Working Diagnosis 暫定診断:

  •  SMA syndrome related to recent AAA surgery? 

(最近受けた腹部大動脈瘤の手術が契機となったSMA症候群)

  •  Periaortic inflammation irritating duodenum?

(腹部大動脈周囲の炎症による、十二指腸の刺激)

  • Severe esophageal reflux from hiatal hernia?

(食道裂孔ヘルニアによる、迷走神経反射)

  • Gastroparesis from perigastric vagal nerve damage? 

(胃周囲の迷走神経障害による、胃無力症)

 

以上より、以下の検査を追加で行うこととなりました。

 

【追加検査】

上部消化管バリウム検査、胃排出能検査

 

ここで、野木先生より、上部消化管を調べるさまざまな検査について伺いました。特に、胃無力症の鑑別に使える、”Gastric emptying study”について詳しく解説してくださいました。

 

最後に、野木先生より、消化管を調べる検査には様々な種類があるため、どのような検査が適切か、造影剤は何にするべきかなど、迷った場合は放射線科の先生に相談することが大切であるというお話を伺いました。

 

<Take Home Messages>

手術後の体調不良は、post operational complicationの可能性を考えよう!
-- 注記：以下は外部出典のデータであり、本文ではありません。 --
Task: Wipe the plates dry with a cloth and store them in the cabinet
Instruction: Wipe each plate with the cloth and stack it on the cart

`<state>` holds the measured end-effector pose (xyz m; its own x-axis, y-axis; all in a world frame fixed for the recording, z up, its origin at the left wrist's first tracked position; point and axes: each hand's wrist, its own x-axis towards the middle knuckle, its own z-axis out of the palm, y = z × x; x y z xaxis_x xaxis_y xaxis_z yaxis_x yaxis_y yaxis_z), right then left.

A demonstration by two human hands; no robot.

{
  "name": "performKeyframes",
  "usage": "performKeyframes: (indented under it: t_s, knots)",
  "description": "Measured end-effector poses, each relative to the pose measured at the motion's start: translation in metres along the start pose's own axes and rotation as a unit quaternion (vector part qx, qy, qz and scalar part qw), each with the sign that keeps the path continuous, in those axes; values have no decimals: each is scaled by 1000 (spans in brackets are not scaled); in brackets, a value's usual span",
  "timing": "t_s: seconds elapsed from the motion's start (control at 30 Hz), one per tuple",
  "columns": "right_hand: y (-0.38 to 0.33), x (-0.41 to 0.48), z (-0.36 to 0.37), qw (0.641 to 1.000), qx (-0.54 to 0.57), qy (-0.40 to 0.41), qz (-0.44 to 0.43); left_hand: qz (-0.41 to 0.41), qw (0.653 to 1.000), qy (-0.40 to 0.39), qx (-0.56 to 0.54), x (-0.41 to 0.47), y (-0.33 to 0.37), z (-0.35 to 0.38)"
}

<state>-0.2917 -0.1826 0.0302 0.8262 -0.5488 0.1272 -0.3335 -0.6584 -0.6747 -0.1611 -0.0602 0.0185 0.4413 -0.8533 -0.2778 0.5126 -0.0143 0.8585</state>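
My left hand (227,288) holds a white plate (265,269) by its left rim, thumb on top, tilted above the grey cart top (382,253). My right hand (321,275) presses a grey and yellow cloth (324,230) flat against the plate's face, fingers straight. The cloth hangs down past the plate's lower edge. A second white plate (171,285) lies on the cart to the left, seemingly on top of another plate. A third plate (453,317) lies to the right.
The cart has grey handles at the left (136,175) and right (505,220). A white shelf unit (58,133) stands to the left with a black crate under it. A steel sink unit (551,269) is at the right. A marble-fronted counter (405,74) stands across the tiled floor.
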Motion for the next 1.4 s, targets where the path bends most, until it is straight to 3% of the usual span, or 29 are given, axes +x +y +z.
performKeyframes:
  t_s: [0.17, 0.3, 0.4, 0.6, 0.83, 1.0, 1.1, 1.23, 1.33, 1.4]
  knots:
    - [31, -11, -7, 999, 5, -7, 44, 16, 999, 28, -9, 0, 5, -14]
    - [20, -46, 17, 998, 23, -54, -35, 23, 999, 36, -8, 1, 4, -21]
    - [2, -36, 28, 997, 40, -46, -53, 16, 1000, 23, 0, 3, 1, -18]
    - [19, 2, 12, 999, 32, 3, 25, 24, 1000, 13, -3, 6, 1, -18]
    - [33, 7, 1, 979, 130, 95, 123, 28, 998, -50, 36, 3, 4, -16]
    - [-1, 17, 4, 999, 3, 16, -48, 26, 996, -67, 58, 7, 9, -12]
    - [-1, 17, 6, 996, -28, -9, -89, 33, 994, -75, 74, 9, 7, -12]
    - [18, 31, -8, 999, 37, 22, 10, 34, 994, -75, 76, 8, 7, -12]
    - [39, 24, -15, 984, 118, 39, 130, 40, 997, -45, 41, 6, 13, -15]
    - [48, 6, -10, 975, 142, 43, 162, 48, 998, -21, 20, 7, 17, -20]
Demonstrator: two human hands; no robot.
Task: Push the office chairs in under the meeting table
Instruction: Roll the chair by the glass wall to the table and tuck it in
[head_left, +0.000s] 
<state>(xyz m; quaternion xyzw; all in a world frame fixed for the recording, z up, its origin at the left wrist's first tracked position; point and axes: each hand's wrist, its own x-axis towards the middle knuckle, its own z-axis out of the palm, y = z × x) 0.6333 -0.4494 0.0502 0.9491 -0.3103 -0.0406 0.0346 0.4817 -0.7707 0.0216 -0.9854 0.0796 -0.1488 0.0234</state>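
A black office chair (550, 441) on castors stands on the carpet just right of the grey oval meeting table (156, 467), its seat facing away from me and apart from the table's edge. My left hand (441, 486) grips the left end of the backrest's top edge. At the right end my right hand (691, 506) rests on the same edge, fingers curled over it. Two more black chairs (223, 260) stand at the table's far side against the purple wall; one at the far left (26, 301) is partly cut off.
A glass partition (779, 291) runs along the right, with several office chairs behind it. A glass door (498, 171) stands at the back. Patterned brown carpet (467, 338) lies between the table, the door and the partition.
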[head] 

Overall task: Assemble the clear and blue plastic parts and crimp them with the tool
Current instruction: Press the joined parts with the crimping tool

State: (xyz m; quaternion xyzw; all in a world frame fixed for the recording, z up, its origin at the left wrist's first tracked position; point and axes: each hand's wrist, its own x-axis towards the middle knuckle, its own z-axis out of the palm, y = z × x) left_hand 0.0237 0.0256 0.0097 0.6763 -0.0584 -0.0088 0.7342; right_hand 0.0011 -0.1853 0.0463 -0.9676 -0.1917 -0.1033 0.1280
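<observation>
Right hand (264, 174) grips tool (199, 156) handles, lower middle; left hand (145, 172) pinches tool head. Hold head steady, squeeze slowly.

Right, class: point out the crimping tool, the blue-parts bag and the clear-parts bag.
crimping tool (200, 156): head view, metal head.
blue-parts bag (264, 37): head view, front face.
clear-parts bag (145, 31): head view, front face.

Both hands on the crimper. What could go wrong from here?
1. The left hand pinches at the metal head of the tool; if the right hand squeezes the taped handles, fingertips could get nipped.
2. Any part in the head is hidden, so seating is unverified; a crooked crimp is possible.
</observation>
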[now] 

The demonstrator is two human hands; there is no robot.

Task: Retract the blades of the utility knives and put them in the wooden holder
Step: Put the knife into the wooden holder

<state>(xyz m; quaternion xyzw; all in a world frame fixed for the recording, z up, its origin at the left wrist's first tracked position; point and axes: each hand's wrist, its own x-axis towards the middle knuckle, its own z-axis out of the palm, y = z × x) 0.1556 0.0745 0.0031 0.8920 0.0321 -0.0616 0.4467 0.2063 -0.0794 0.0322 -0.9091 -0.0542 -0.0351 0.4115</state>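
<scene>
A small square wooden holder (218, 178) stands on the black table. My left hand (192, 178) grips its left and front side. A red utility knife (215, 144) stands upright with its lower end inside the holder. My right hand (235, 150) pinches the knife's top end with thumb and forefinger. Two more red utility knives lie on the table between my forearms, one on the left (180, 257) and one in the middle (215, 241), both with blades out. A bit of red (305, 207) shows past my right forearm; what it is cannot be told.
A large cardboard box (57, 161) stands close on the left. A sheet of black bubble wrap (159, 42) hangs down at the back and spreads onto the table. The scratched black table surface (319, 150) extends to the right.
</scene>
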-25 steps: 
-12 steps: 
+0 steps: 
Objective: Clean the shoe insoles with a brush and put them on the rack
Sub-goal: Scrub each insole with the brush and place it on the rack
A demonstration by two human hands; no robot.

画像検査には様々な種類がある!どの検査を行うべきか迷ったら、放射線科医に相談しよう!

 

【おわりに】

今回は実際の現場でもまだ確定診断がついていない、on-goingな症例を扱いました。実臨床では、私たち学生が試験などで見る臨床問題のような、必ずしも明確な病名がつく病態ばかりではないことを、再認識しました。

個人的には今回が2回目の参加でしたが、英語での問診~身体診察まで一連の流れや語彙力がまだまだ不足していると感じました。同世代の参加者の皆さんからもたくさんの刺激をいただき、もっと勉強しなければとモチベーションが爆上がりした時間となりました!

最後になりますが、野木先生、お忙しい中いつも刺激的で最高に楽しい学びの場を提供してくださり、本当にありがとうございます!次回は来年の開催となりますが、今からとても楽しみです!!